L’objectif de cette première journée pétrole, c’était de pouvoir réunir des Africains, les acteurs africains du secteur des hydrocarbures sur des problématiques communes. Nous avons réussi à mobiliser six pays producteurs de pétrole africains qui représentaient quinze administrations, et nous avons eu le plaisir et l’honneur de recevoir deux ministres, dont la vice-ministre des Hydrocarbures de la République démocratique du Congo qui a procédé à l’ouverture des Journées Pétrole. Nous avons également eu le ministre du Pétrole et du Gaz du Gabon qui, lui, a procédé à la clôture de ces journées. Il y a deux points principaux à retenir. Nous avons réussi à réunir des Africains de manière à échanger sur des problématiques communes sur un sujet hautement stratégique que sont les hydrocarbures. Deuxième, élément que nous avions pu également retenir, c’est que le cabinet 3M Partners a permis à de nombreuses administrations de disposer d’outils importants dans la meilleure gestion des hydrocarbures à travers les contrats de partage de production.

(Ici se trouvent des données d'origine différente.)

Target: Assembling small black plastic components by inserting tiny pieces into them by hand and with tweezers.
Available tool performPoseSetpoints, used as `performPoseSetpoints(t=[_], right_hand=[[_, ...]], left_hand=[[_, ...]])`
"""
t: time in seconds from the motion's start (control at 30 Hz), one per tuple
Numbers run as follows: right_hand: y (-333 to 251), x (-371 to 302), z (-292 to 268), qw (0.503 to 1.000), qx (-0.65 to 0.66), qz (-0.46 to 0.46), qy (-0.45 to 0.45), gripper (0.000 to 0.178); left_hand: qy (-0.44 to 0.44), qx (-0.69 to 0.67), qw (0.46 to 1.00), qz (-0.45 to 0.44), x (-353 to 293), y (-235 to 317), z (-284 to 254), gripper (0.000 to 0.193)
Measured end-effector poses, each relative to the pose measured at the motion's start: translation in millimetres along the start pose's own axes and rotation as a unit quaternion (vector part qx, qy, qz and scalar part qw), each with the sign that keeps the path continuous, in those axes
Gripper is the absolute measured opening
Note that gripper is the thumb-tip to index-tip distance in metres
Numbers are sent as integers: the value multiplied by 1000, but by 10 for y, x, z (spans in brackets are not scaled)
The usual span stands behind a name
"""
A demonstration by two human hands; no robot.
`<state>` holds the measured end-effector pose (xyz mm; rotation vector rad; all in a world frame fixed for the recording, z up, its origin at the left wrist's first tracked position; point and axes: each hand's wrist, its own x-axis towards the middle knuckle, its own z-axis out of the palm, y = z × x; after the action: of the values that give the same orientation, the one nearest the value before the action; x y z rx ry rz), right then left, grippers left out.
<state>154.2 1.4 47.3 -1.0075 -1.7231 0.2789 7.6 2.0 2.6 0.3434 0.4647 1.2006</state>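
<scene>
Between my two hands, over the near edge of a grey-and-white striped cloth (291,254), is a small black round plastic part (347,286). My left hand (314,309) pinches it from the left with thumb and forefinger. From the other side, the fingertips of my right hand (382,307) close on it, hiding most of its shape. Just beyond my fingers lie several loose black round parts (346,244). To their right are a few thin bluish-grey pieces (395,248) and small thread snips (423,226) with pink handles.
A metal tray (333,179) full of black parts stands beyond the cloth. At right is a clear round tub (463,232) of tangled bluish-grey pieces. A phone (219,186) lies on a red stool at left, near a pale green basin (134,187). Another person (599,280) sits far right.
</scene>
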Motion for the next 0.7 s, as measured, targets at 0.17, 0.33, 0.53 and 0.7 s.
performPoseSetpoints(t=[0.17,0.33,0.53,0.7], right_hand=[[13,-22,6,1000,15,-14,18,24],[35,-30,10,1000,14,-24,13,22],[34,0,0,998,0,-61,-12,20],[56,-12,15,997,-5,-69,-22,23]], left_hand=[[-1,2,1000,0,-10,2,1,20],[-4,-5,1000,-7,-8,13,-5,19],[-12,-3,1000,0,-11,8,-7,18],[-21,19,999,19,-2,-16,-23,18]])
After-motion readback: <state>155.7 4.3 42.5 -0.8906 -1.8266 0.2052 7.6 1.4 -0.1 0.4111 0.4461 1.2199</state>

Dans le fond, la rencontre portait sur les Contrats de partage de production. Pouvez-vous revenir sur la définition de ce cadre particulier liant les États producteurs et leurs partenaires privés ?
Le contrat de partage de production est un dispositif juridique qui permet de mettre en relation un État et une société pétrolière. La particularité de ce contrat, c’est que l’Etat est le propriétaire du sol et du sous-sol et donc, en conséquence, il est le propriétaire de la production en cas de découverte. La philosophie du contrat est que, une fois qu’on a trouvé du pétrole, les opérateurs seront remboursés d’abord de leur investissement et ensuite la partie de la production restante va être partagée entre l’Etat d’une part, et la compagnie pétrolière. Ce mécanisme permet à nos Etats de pouvoir disposer de façon permanente et régulière de recettes tout au long de la durée de vie du contrat, tant qu’il y aura de la production, ce qui est quelque chose de fort appréciable. Deuxième élément, autre particularité, c’est que ce contrat confère à l’Etat des prérogatives qui sont importantes. Premièrement, c’est de pouvoir autoriser l’ensemble des opérations et activités qui vont se dérouler. Ensuite, elle a une deuxième prérogative, c’est de pouvoir collecter des données issues de différentes activités qui auront lieu durant toute la vie du contrat, c’est-à-dire en phase d’exploration, en phase de développement et en phase d’exploitation. La troisième prérogative, c’est le contrôle qui, permet aujourd’hui à nos Etats d’avoir un œil et un suivi sur l’ensemble des activités qui se font sur la durée de vie du contrat. Contrairement aux contrats de concession où là l’Etat n’a qu’un rôle de collecteur d’impôts, alors que là, l’Etat a un rôle direct où il peut intervenir à tout moment et surtout avoir un contrôle sur l’ensemble des opérations qui sont menées. Enfin le dernier point, c’est que le contrat de partage de production a un spectre beaucoup plus important d’intervention, car il ne se limite pas aux aspects techniques, mais également, il couvre les aspects financiers, administratifs, sociaux et environnementaux. Donc, il permet d’avoir un impact beaucoup plus grand dans l’économie ou l’écosystème d’un pays.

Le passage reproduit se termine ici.